Voici une chanson que j'ai écrite pour un barde après une aventure qu'on a vécu dans une campagne oú on jouait enfant. Une grande chasse était ouverte où nous étions les proies, le chasseur était le fils du roi. C'était l'épreuve par laquelle il devenait homme puisque la proie la plus difficile à battre est l'homme. Évidemment, les armes qu'il devait utiliser étaient émoussées, il ne devait pas réellement nous tuer. Sauf que nous avons très vite compris qu'il jouait pas franc-jeu et qu'il avait bien l'intention de nous tuer, heureusement pour nous il n'a pas réussi et nous avons gagné. Le prince est devenu notre ennemi à partir de ce jour.
Bref voici la Chanson du Grand Chasseur.
Opara, auberge de « l'Ours qui jongle »Le musicien régla les cordes de son instrument de musique, et alors que les premières notes commencèrent à s'élever, les bruits des chopes et des conversations s'estompèrent petit à petit. Tous voulaient entendre la dernière chanson de Tristam.
« Je vais vous chanter la chanson du plus Grand Chasseur de tout le Taldor... A nul autre il ne peut se comparer, sa gloire est sans égale... Mais écoutez plutôt.
C'était le Prince d'un grand royaume
Quand il arriva à l'âge d'homme
Il ordonna à son chambellan
« Je veux être un chasseur, le plus grand.
Trouvez-moi une proie
Qui soit digne de moi.
Pourquoi pas un dragon,
Une manticore, un girallon ? »
« Prince, la proie idéale
Est un homme notre égal. »
« Bah ! Il faudra m'en contenter ! »
Il arriva dans un village,
Les hommes, les femmes, tous les âges,
Acclamèrent le Prince d'une même voix
Trop heureux d'être choisis comme proie.
« Celui-là est trop fort, celui-là est trop vieux,
Celle-là est trop agile, celle-là a les yeux bleus. »
Cinq enfants, chétifs et maigres, fut le choix
De celui qui allait devenir roi.
« Ah que voilà de belles proies
Qui sont bien dignes de moi.
J'espère que vous savez bien courir
Que vous tarderez à mourir...
Bah ! Il faudra m'en contenter ! »
Le départ fut donné, les enfants s'élancèrent,
Bondirent à travers la forêt, dans les herbes,
Ils avaient pour tout paquetage leur vêtement,
Un couteau, une corde , leur jugement,
Ils décidèrent sans tarder,
De se réfugier dans les marais.
Le Prince partit à son tour,
Avec son armure, son épée, ses atours.
Il prit avec lui son arbalète
Qui transperce à vingt pas une poire blette.
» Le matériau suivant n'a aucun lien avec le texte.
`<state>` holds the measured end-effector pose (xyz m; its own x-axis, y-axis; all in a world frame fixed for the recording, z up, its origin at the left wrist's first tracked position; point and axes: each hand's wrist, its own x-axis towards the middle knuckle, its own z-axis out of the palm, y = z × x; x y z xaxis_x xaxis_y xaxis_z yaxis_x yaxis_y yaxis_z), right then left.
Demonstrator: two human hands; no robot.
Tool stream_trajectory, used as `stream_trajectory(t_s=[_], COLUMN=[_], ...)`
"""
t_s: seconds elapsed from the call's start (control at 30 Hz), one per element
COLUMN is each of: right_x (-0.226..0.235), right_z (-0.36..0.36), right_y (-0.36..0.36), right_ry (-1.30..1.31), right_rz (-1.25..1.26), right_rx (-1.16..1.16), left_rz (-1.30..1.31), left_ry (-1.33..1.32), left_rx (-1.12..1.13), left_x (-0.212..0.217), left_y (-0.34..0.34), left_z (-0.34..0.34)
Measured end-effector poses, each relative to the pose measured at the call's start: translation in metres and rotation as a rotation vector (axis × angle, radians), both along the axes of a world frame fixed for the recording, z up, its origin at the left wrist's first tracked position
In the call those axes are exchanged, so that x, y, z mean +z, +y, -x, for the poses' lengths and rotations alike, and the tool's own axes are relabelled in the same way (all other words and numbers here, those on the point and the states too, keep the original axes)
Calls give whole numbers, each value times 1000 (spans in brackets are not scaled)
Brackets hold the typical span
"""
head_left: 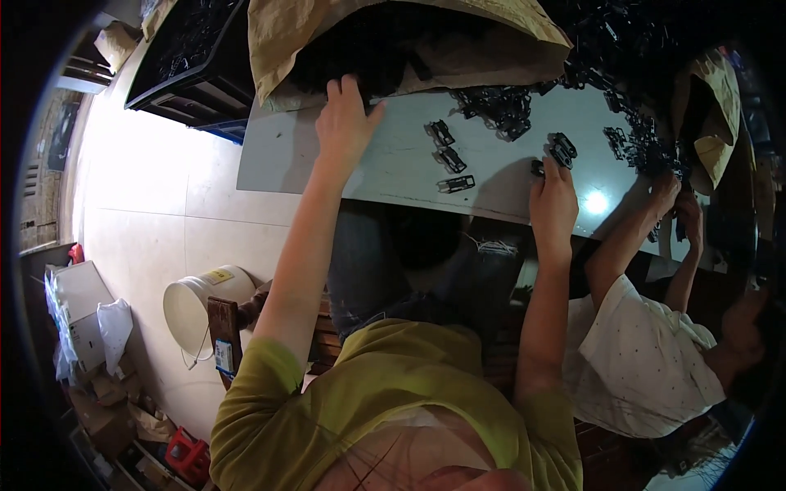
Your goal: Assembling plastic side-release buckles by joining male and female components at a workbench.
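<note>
My left hand [345,123] reaches to the mouth of a large brown paper sack [278,41], thumb and fingers apart. Its fingertips are at the dark heap of black parts [352,61] inside, and I see nothing held. My right hand [555,196] is closed at the fingertips on a small black plastic clip [562,150] above the table; another dark piece [538,168] shows beside the fingers. Between my hands, a few similar black clips [450,159] lie in a loose row on the pale table [385,164].
A pile of black clips [503,110] lies before the sack. At right, a co-worker's hands [667,196] handle black parts near another paper sack [720,123]. A black crate [192,90] stands at upper left, and a white bucket [205,307] lies on the floor.
</note>
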<state>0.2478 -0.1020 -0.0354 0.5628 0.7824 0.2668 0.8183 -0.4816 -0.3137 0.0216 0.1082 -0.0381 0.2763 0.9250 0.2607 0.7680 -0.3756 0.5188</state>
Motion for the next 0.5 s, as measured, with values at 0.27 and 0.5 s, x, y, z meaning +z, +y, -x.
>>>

Cinquante hommes l'accompagnaient,
Mais en aurait-il assez ?
« Bah ! Il faudra m'en contenter ! »
Il se reposa dans une tour,
Attendant à peine quelques jours,
Les enfants arrivèrent tout crottés
D'avoir traversé le marais à pied.
« J'espère que vous êtes reposés,
Que vous pouvez encore luter !
Je déclare ouverte l’hallali
Vous ferez des trophées de prix. »
Mais les enfants étaient épuisés
D'avoir pendant des jours marché,
Bien petites sont leur peaux
Feront à peine un manteau.
« Bah ! Il faudra m'en contenter ! »
Un carreau, puis deux puis trois
Fusèrent de la tour, tirés par le roi.
D'enfants, il ne toucha pas, ô cruel destin,
Mais transperça entre les deux yeux un lapin.
Il descendit de sa tour pour avoir une meilleure vue,
Mais les enfants avaient disparu !
Qui sont ces sujets, bien indisciplinés,
Qui pour le futur roi ne veulent pas se faire tuer ?
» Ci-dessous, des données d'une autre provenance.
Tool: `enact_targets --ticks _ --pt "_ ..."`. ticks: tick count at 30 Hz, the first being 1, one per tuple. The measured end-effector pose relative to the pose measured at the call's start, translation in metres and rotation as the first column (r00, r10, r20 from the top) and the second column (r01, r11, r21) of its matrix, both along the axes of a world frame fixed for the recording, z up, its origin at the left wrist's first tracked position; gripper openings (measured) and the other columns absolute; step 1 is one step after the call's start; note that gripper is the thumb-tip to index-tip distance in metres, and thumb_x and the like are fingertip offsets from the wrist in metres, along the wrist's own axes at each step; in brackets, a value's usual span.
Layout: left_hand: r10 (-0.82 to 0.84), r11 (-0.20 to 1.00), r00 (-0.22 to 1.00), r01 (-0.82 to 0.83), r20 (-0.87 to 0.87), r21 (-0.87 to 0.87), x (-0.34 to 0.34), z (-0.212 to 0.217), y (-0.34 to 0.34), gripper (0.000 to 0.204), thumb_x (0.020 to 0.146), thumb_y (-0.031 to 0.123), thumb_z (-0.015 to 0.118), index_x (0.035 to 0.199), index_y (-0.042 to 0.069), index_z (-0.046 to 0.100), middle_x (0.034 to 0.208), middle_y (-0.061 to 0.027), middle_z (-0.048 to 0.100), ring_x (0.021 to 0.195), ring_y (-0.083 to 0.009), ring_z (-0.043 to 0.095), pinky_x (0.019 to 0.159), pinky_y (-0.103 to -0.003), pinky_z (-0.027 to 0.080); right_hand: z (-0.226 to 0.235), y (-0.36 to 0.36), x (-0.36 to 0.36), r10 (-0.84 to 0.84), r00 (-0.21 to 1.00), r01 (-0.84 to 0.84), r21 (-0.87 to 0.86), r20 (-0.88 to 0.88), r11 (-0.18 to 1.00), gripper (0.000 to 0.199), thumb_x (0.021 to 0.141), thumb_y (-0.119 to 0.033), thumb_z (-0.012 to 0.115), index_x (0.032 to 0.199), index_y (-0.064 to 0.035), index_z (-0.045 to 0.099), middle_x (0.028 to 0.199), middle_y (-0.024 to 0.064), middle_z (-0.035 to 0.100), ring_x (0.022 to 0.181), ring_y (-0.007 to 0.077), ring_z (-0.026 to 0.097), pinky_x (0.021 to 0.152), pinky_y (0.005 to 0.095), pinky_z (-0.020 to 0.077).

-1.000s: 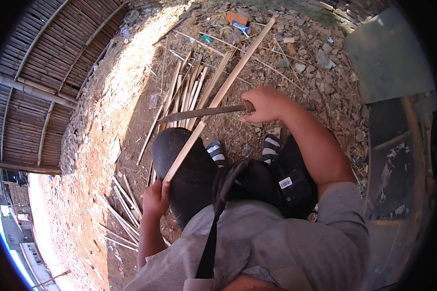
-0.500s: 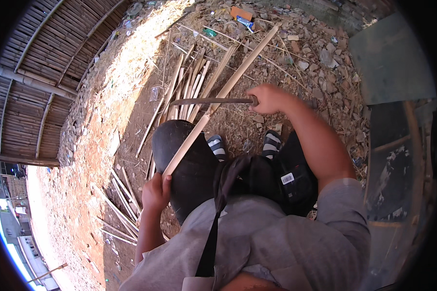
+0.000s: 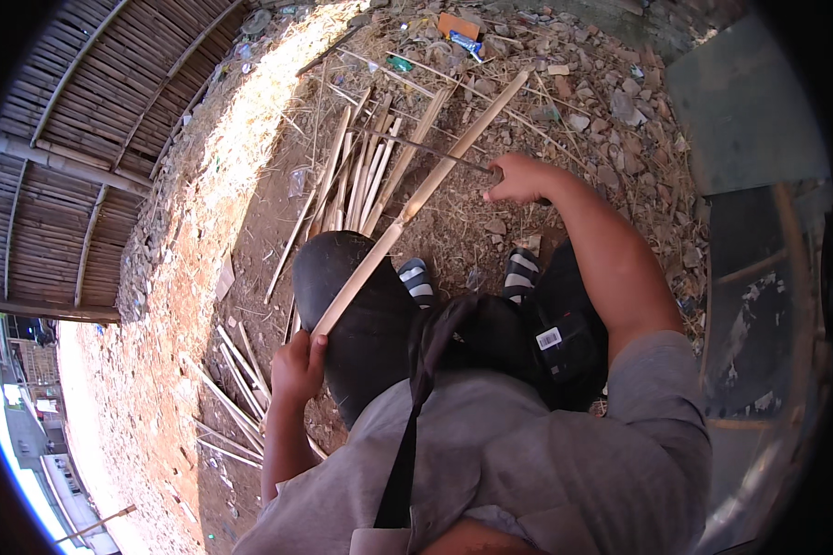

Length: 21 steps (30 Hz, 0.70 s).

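One wooden strip (image 3: 420, 197) was pinched by the fingers of the left hand (image 3: 298, 368); the right hand (image 3: 522, 178), curled around the knife (image 3: 472, 165), had moved the work farther outward.

A white barcode label (image 3: 549, 339) (its bars too fine to be told apart) is borne by black fabric (image 3: 576, 370) at the right leg (image 3: 557, 277), and pale lettering (image 3: 464, 41) is carried by a blue wrapper (image 3: 467, 46) on the rubble (image 3: 611, 148).
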<state>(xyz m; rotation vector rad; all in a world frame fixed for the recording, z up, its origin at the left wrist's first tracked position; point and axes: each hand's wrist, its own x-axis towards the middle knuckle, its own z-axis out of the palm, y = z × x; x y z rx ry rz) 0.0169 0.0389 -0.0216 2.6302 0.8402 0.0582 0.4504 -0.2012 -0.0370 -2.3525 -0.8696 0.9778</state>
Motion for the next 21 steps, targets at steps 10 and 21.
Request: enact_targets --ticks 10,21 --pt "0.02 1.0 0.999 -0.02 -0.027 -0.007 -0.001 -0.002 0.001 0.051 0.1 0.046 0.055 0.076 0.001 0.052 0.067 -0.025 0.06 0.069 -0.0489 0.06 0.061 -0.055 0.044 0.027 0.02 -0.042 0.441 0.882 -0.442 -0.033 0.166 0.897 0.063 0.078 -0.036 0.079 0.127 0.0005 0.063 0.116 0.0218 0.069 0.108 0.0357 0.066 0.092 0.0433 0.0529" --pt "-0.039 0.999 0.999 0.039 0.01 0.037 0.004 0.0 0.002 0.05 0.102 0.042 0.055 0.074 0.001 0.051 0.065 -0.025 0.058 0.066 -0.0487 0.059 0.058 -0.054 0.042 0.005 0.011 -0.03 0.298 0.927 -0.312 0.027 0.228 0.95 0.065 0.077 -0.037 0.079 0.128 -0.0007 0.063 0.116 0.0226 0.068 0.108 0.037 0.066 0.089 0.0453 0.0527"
La semaine s'est écoulée, à leur maison ils sont rentrés,
Le futur roi tout dépité, dû à son tour au château retourner.
Mais point n'est besoin pour lui de se lamenter,
Car tout le monde peut le constater,
Il est le plus Grand Chasseur c'est certain
Le Plus Grand Chasseur de Lapin !
« Bah !... »
« IL FAUDRA M'EN CONTENTER ! »
La foule hilare hurla la dernière phrase, applaudit à tout rompre le barde, et lui demanda de chanter une deuxième fois la Chanson du Grand Chasseur. Ce que Tristam fit de bon cœur, heureux de son succès.
Au fond de la taverne, un homme vida sa chope, jeta quelques pièces sur la table, sortit discrètement et se dirigea vers le palais royal.
Pour l'anecdote, on a retrouvé le barde un peu après la langue arrachée.